Railway station in Caerphilly, Wales

Risca and Pontymister railway station (Rhisga a Phont-y-meistr) is a station on the Ebbw Valley Railway in south-east Wales. It serves the village of Pontymister and the town of Risca. It is located roughly ½ mile south of the original Risca railway station.

The station is located near Ty Isaf School and Mill Street on a site of former railway sidings.
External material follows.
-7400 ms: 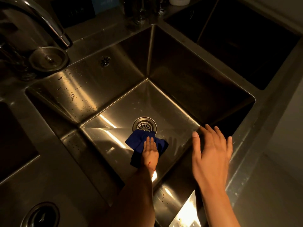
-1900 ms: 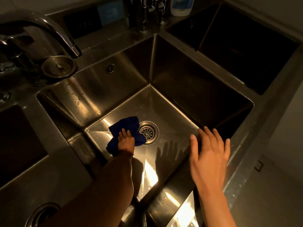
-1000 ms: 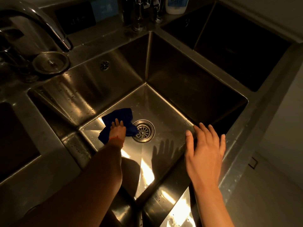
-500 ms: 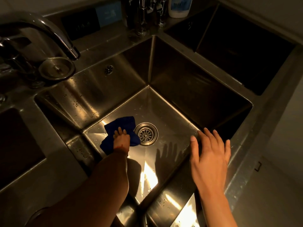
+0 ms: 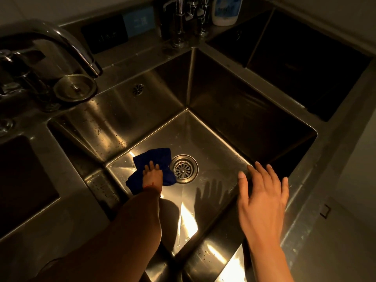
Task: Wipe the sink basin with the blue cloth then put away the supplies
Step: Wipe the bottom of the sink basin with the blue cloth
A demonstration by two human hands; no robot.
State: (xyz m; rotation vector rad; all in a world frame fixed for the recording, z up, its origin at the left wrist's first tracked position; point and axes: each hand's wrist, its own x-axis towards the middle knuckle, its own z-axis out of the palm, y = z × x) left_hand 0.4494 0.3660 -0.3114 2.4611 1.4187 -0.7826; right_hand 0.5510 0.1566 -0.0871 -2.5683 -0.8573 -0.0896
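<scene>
Head view shows my left hand [image 5: 153, 176] deep in the sink basin [image 5: 215, 151], palm down and fingers flattened on the blue cloth [image 5: 151, 159], pressing it to the basin floor rather than clutching it. My right hand [image 5: 262, 192] hangs open above the near right edge of the basin, fingers spread, touching nothing that I can make out; its shadow falls on the floor below it. The cloth lies crumpled under the left palm, its long axis running from the near left toward the far right, and its right edge sits just beside the drain strainer [image 5: 184, 168]. So the cloth is the left hand's business; the right is well apart from it, on the other side of the drain. I judge the wiping step is under way, with the near floor, right wall and far corner yet to cover, and each stroke there must carry the cloth rightward past the drain. On the far ledge stands a white bottle [image 5: 225, 11], beside the taps [image 5: 179, 19].
</scene>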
The station has two platforms and a park and ride car park. Vehicular access to the station is off Maryland Road, with passenger access off Mill Street.

==Services==
On Mondays to Saturdays, there are two trains per hour between or and . On Sundays, the Cardiff to Ebbw Vale service runs via Newport every two hours.

| Preceding station | National Rail |  |  | Following station |
|---|---|---|---|---|
| Crosskeys |  | Transport for Wales Cardiff / Newport - Ebbw Vale Town |  | Rogerstone |

==History==

The first steam locomotive passenger train ran on the Monmouthshire Railway and Canal Company Western Valley line on Monday 23 December 1850, with service running twice in each direction (to Ebbw Vale and to Newport) each weekday.

The MRCC had been running the canals and horse-drawn carriages on their tram-roads which went through Risca from 1795.

Passenger services on the original line ended in 1962.